↓↓↓

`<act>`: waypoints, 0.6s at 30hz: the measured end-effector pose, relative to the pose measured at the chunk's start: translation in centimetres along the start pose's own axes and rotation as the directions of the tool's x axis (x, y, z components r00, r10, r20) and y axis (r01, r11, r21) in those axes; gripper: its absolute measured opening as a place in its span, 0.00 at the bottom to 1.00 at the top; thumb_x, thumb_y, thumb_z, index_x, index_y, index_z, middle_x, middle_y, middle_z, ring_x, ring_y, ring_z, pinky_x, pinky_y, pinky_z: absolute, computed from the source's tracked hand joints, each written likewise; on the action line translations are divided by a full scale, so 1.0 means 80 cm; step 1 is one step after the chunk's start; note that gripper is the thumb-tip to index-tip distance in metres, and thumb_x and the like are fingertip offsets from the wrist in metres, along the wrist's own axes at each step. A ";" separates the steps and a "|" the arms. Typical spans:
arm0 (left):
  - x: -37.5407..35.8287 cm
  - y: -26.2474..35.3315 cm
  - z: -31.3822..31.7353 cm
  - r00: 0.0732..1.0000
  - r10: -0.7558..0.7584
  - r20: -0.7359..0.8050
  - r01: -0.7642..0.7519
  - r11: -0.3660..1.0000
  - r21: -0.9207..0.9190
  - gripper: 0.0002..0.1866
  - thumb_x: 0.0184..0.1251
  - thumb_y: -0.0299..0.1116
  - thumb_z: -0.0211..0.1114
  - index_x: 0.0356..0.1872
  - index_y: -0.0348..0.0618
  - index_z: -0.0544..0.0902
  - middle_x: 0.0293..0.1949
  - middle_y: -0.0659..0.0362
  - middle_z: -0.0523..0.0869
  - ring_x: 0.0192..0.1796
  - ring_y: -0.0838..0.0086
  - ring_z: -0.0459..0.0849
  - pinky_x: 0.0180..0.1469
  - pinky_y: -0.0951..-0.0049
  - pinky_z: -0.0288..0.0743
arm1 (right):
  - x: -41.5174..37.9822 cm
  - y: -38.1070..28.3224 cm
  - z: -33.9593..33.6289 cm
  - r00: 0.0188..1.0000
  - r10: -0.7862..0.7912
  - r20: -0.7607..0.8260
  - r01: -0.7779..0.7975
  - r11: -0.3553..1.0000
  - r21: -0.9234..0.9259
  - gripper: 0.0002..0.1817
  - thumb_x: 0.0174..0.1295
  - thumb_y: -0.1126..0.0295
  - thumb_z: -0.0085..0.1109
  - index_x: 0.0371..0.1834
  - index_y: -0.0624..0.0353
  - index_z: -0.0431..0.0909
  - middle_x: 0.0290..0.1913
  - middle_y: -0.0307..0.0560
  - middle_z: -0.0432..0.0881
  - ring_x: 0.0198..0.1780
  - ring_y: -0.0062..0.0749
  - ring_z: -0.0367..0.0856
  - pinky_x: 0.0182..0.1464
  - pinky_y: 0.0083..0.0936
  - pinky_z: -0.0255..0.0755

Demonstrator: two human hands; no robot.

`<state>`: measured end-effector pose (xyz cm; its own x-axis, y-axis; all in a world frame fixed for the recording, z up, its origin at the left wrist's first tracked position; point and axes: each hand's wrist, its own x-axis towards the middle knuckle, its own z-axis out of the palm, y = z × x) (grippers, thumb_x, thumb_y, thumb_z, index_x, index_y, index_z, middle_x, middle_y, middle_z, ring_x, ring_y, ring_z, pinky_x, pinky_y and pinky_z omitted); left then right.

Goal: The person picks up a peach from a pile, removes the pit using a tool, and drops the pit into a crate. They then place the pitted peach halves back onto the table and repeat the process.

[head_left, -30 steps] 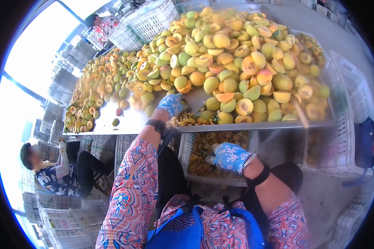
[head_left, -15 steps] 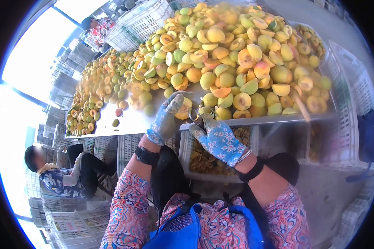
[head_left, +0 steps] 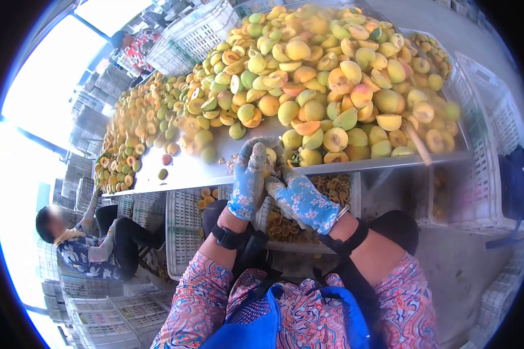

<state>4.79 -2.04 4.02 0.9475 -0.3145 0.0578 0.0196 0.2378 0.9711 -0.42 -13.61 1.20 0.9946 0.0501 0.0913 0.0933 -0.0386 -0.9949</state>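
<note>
Left hand (head_left: 248, 180) and right hand (head_left: 303, 198) wear floral cloth gloves, matt. Beyond them, table (head_left: 186, 171) of shiny smooth metal. Below them, white plastic lattice crate (head_left: 183, 224). Peach half (head_left: 269, 156) in left fingers, matt skin.

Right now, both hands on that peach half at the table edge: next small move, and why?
Probably finish scooping the pit out. The left hand cups a peach half at the table edge, the right hand presses against it, and a crate of pits sits directly below.

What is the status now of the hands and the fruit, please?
Left hand shut on peach half. Right hand against it, grip unclear. Both at edge of metal table, beside fruit pile. Nothing in the way.
</note>
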 end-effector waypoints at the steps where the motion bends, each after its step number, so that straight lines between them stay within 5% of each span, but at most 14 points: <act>1: -0.002 -0.002 0.000 0.998 0.062 -0.021 -0.061 0.998 0.020 0.18 0.75 0.46 0.56 0.52 0.40 0.77 0.47 0.57 0.83 0.47 0.73 0.82 0.51 0.71 0.78 | -0.005 -0.016 -0.007 0.946 0.248 0.207 -0.301 0.911 0.282 0.15 0.68 0.61 0.55 0.48 0.61 0.72 0.22 0.45 0.76 0.15 0.30 0.72 0.17 0.28 0.66; 5: -0.011 0.007 0.002 0.997 0.070 0.032 -0.071 0.997 0.042 0.19 0.75 0.47 0.55 0.52 0.41 0.78 0.47 0.58 0.82 0.49 0.75 0.80 0.52 0.72 0.77 | -0.013 -0.040 -0.018 0.894 0.310 0.324 -0.409 0.861 0.302 0.14 0.70 0.59 0.52 0.49 0.58 0.70 0.20 0.34 0.70 0.15 0.17 0.65 0.15 0.19 0.59; 7: -0.009 0.017 0.004 0.993 -0.117 0.030 0.115 0.992 0.052 0.19 0.75 0.47 0.55 0.51 0.41 0.79 0.45 0.58 0.82 0.47 0.75 0.80 0.51 0.71 0.77 | -0.015 -0.041 -0.021 0.959 0.150 0.240 -0.145 0.989 -0.039 0.11 0.72 0.59 0.49 0.46 0.53 0.70 0.20 0.32 0.69 0.14 0.18 0.63 0.14 0.18 0.56; 8: -0.009 0.018 0.006 0.991 -0.130 0.021 0.129 0.989 0.066 0.20 0.75 0.48 0.56 0.50 0.40 0.79 0.43 0.58 0.82 0.43 0.74 0.80 0.48 0.71 0.77 | -0.019 -0.039 -0.017 0.958 0.152 0.242 -0.147 0.988 -0.038 0.11 0.72 0.59 0.49 0.46 0.53 0.70 0.20 0.32 0.69 0.14 0.18 0.63 0.14 0.18 0.56; 10: -0.013 0.015 0.003 0.995 -0.094 0.040 0.093 0.995 0.042 0.21 0.73 0.50 0.57 0.50 0.40 0.80 0.42 0.57 0.83 0.43 0.73 0.81 0.47 0.70 0.78 | -0.021 -0.036 -0.012 0.894 0.323 0.311 -0.420 0.847 0.326 0.10 0.73 0.58 0.49 0.42 0.51 0.72 0.19 0.31 0.67 0.14 0.17 0.61 0.14 0.17 0.55; 11: -0.014 0.010 0.000 0.996 -0.062 0.057 0.061 0.998 0.017 0.23 0.71 0.52 0.59 0.49 0.40 0.80 0.41 0.56 0.84 0.43 0.72 0.81 0.46 0.69 0.79 | -0.022 -0.036 -0.015 0.895 0.322 0.309 -0.418 0.847 0.328 0.10 0.73 0.58 0.49 0.42 0.51 0.72 0.19 0.31 0.67 0.14 0.17 0.61 0.14 0.17 0.55; 13: -0.016 0.001 -0.003 0.998 0.031 0.046 -0.034 0.996 0.078 0.23 0.70 0.53 0.60 0.47 0.40 0.80 0.40 0.56 0.84 0.41 0.71 0.81 0.43 0.70 0.78 | -0.024 -0.038 -0.024 0.733 0.280 0.620 -0.660 0.513 0.549 0.10 0.72 0.57 0.51 0.39 0.50 0.72 0.19 0.30 0.65 0.14 0.16 0.59 0.15 0.16 0.54; 16: -0.020 -0.002 -0.003 0.983 0.136 0.122 -0.139 0.990 0.014 0.22 0.73 0.51 0.57 0.49 0.40 0.79 0.40 0.55 0.83 0.40 0.72 0.80 0.43 0.70 0.77 | -0.031 -0.040 -0.025 0.705 0.221 0.674 -0.699 0.373 0.610 0.12 0.72 0.56 0.51 0.36 0.50 0.72 0.17 0.29 0.63 0.12 0.16 0.58 0.13 0.16 0.53; 18: -0.018 -0.006 -0.004 0.983 0.046 0.180 -0.028 0.994 -0.101 0.23 0.73 0.53 0.57 0.50 0.40 0.78 0.40 0.55 0.83 0.39 0.71 0.81 0.42 0.69 0.77 | -0.031 -0.036 -0.028 0.679 0.155 0.718 -0.727 0.276 0.628 0.13 0.72 0.56 0.50 0.32 0.50 0.70 0.16 0.30 0.64 0.11 0.17 0.58 0.12 0.17 0.53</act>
<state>3.50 -1.40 3.42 0.8747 -0.4629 0.1434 0.0249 0.3384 0.9407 -3.08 -15.84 3.90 0.6564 0.7444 -0.1227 -0.7266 0.5801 -0.3681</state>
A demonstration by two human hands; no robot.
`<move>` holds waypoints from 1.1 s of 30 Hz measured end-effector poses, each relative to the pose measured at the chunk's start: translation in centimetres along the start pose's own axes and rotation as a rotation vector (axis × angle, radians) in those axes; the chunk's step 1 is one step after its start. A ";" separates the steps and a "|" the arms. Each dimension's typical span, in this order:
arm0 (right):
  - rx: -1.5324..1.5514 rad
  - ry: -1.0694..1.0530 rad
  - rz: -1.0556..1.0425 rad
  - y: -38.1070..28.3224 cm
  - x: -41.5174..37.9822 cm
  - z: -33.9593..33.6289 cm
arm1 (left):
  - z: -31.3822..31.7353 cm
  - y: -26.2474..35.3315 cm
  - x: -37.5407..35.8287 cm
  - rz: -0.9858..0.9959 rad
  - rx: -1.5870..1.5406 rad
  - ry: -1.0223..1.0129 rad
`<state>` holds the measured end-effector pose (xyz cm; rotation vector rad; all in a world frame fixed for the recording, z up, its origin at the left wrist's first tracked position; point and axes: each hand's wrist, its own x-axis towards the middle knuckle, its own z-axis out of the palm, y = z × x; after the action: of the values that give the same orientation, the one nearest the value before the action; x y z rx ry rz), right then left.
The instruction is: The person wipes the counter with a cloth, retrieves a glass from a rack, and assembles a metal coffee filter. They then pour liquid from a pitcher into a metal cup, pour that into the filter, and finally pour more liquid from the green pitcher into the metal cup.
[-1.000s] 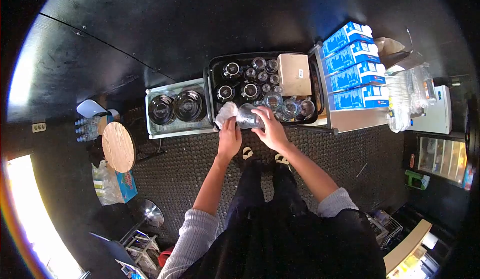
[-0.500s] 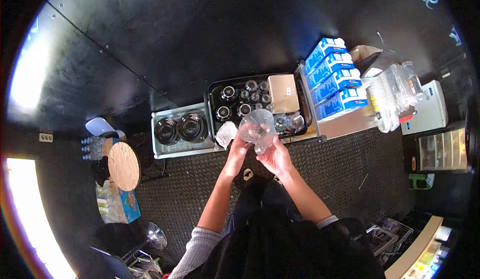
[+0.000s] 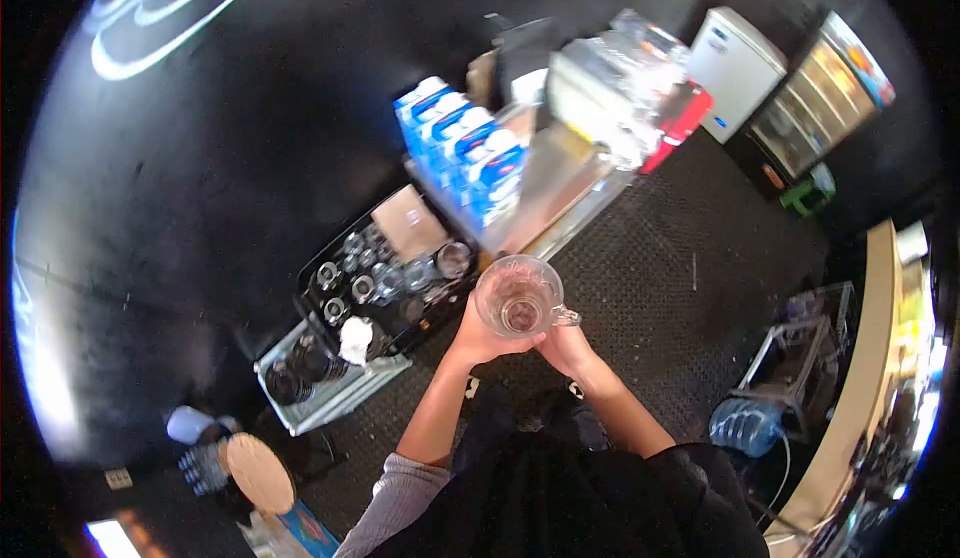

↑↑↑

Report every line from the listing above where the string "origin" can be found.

▸ Result for this exercise
`<state>`: measured end-effector pose (xyz cm; its own x-axis, y-axis; all in a world frame fixed for the recording, z up, its origin at the left wrist's first tracked position; point and axes: each hand's wrist, its own x-axis towards the middle knuckle, its own z-axis out of the palm, y = z × x) (grippers, thumb_x, thumb_y, thumb_z, index_x, index_y, index_z, middle_x, middle_y, middle_z, ring_x, ring_y, ring_z, pinky_x, pinky_y and pinky_z omitted); left then right.
`<state>` holds the measured end-effector pose (xyz cm; rotation vector rad; all in a world frame fixed for the recording, z up, its origin at the left wrist's first tracked position; point and axes: each hand's wrist, its own x-axis towards the middle knuckle, its own z-axis out of the palm, y = z × x; after the action: of the values that give the same orientation, the one nearest the value before the action; x y z rx ry rz), right then left.

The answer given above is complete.